Ahmed Arif, Türk şair mi, Kürt şair mi?

Tolstoy’u Rus olarak, Nâzım’ı Türk olarak tanımlamak onların siyasal duruşlarına bir zarar verir mi gerçekten? Biz ne dersek diyelim onlar Nâzım’ı Türk şair olarak anlamaya devam edecek. Onu cezaevinde tutarken de öyle demişlerdi, sürgünde ölürken, vatandaşlıktan çıkarılırken, başka bir pasaport almak durumda kalırken de. Üstelik onun siyasal kimliğini görmezden gelmelerine de yol açmıyor bu durum. Tartışmaya katılan pek çok şair ‘Kürt şair Ahmed Arif’i örnek gösterip savlarına destek arıyor. Ona Türk şairi denmesinin haksızlık olduğu düşüncesini paylaşan dahi var. Orada da kafalar çok karışık anlaşılan. Ahmed Arif’in babası Türk, annesi Kürt. Şimdi burada onu Kürt ya da Türk yapan şey nedir tam olarak? Onun Türk şairi olduğunu iddia edenler yaşadığı ülkeyi, yazdığı dili, pasaportunu referans alıyor. Kürt olduğunu iddia edenler duruşuyla yarattığı algıyı, kullandığı jargonu, coğrafik anlamda temsil ettiği şeyi referans alarak düşüncesini paylaşıyor. Genetik bilimine kalırsa soyun nereden devam edeceği tartışmasına göre etnik köken tanımlanabilir. Oysa Ahmed Arif bunların tamamı değil midir? Kırmızıyla kırmızıyı karıştırdığınızda ortaya kırmızı çıkar, buna itiraz etmek anlamsız. Ama kırmızıyla maviyi karıştırdığınızda da çıkan renge sadece kırmızı ya da sadece mavi diyebilir miyiz? O artık başka bir renk değil midir? Kaldı ki en arı kırmızıya bile büyüteç tutarsanız içinde sakladıkları farklı pigmentlere sahip parçacıkları fark edebilirsiniz. Bu onu ne değerli yapar ne de değersiz. Ama bir şairi donanımları ve edimleri üzerinden incelemek bize edebiyatın verimleri bakımından yeni özelliklerle tanıştırır ve bir kültürel dokunun yapısal özelliklerini öğretmiş olur. Şairin etnik kimliği ve onu var eden bireşimler ise kültürler arası geçişi anlatmaktan başka bir anlama gelmez. Türk’ü Kürt’e, Kürt’ü Laz’a, Laz’ı İngiliz’e karşı piramidin tepesinde bir rütbeye koymaz. Bu yüzden birine Türk, birine Kürt, birine İngiliz demek de kimseyi gerici tanımların hedefi haline getirmemeli.

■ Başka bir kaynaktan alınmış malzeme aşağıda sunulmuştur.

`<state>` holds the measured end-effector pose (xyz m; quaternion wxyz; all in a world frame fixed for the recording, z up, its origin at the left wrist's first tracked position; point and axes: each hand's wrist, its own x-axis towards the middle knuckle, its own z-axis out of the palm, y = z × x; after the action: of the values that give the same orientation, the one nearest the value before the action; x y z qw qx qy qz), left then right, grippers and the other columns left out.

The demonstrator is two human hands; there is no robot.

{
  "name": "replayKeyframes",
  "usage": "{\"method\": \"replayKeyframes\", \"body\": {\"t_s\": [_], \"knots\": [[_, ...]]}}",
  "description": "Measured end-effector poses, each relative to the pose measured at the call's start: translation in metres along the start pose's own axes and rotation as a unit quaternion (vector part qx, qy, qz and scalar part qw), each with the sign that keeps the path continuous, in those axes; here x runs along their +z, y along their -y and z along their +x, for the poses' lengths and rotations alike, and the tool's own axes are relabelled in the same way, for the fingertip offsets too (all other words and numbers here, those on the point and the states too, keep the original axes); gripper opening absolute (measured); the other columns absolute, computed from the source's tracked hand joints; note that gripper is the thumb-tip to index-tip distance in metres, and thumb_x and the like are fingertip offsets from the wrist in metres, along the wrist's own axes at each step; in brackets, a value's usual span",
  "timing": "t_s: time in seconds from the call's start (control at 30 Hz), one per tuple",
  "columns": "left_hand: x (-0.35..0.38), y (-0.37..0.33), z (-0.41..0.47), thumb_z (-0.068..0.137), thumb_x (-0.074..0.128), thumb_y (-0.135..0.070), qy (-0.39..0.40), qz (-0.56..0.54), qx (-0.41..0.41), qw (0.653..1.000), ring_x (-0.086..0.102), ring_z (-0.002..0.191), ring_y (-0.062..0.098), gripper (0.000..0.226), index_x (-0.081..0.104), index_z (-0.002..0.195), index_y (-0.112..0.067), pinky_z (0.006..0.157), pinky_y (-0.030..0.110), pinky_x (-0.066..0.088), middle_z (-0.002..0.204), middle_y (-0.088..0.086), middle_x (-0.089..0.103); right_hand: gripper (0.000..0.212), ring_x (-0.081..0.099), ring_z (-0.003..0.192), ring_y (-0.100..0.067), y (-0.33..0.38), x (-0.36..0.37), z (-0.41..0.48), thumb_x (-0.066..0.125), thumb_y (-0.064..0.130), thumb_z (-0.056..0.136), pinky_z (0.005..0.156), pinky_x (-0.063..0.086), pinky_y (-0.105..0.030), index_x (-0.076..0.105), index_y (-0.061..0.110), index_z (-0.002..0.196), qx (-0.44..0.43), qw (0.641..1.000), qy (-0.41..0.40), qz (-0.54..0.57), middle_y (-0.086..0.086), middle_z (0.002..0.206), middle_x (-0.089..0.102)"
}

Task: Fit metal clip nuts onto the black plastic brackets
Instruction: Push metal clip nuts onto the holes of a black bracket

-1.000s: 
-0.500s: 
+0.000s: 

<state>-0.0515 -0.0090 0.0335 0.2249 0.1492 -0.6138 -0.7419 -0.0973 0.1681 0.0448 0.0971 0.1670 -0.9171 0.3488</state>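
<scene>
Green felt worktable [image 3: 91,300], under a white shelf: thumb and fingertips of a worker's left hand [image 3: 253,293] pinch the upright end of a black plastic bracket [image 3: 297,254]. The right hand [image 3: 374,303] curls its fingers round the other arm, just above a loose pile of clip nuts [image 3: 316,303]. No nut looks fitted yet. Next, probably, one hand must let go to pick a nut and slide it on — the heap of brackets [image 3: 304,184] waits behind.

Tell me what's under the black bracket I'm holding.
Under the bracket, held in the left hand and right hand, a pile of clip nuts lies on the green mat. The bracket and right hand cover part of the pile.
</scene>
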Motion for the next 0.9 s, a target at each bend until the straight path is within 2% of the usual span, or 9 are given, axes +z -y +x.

Türkçe olmayan bir metin de bizim olamaz mı?

Bu topraklarda farklı dillerde yazılmış şiirlerin içine gireceği ve edebiyat tarihimiz içinde tanımlayacak bir başlığa ihtiyacımız yok mudur? Örneğin Osmanlı Edebiyatı dersek bu kez divan edebiyatında Farsça yazılan metinleri de kapsayan bir üst başlık oluşturmuş olmaz mıyız?

Tabii bu defa da şu konuda uzlaşmak gerekecek: İçinde Türk ya da Türkçe olmayan bir işin bizi içine alan bir tanımla tarihsel kapsamını korumak gerekmiyor mu? Bizimkiler tarafından yazılmış, ama Türkçe olmayan bir metin de bizim olamaz mı?

‘Türkçe edebiyat’ ifadesinin ‘Türk edebiyatı’ ifadesine göre daha kapsayıcı olduğu savının itiraz edilebilir bir yanı yok. Ama bir edebiyatçıya kendini ifade etmek istediği üst başlığı dayatma hakkını kim kendinde, hangi gerekçeyle görebilir?

Dahası bu kadar geniş bir üst başlığın aslında kapsadığı içerikleri daha görünmez hale getireceğini, coğrafik ve kültürel uzanımlara bu tanımla erişmenin olanaksız olduğunu yadsımak mümkün mü?

‘Türk edebiyatı’ yaklaşımı bile bu anlamda ait olduğumuz kapsamı daha yüksek bir çağrışımla imliyor ‘Türkçe edebiyat’ ifadesine oranla. Çünkü ‘Türkçe edebiyat’ ifadesi tüm dünyayı içine alacak genişlikte bir üst başlık. Kaldı ki insanların milliyetçilikten anladığı şey de ortak değil.

Metin edebiyatçıdan bağımsız bir yapı mı?

Hal böyleyken bir soru daha karşımıza çıkıyor ne yazık ki: “Türkiye Cumhuriyetine ait Türk şiiri” bu topraklarda konuşulan diğer dillere ait edebi üretimlere nasıl bakmaktadır? Yani “Türkiye Cumhuriyetine ait Türk şiiri” denilen kapsamın içinde Kürtçe şiir yer almakta mıdır?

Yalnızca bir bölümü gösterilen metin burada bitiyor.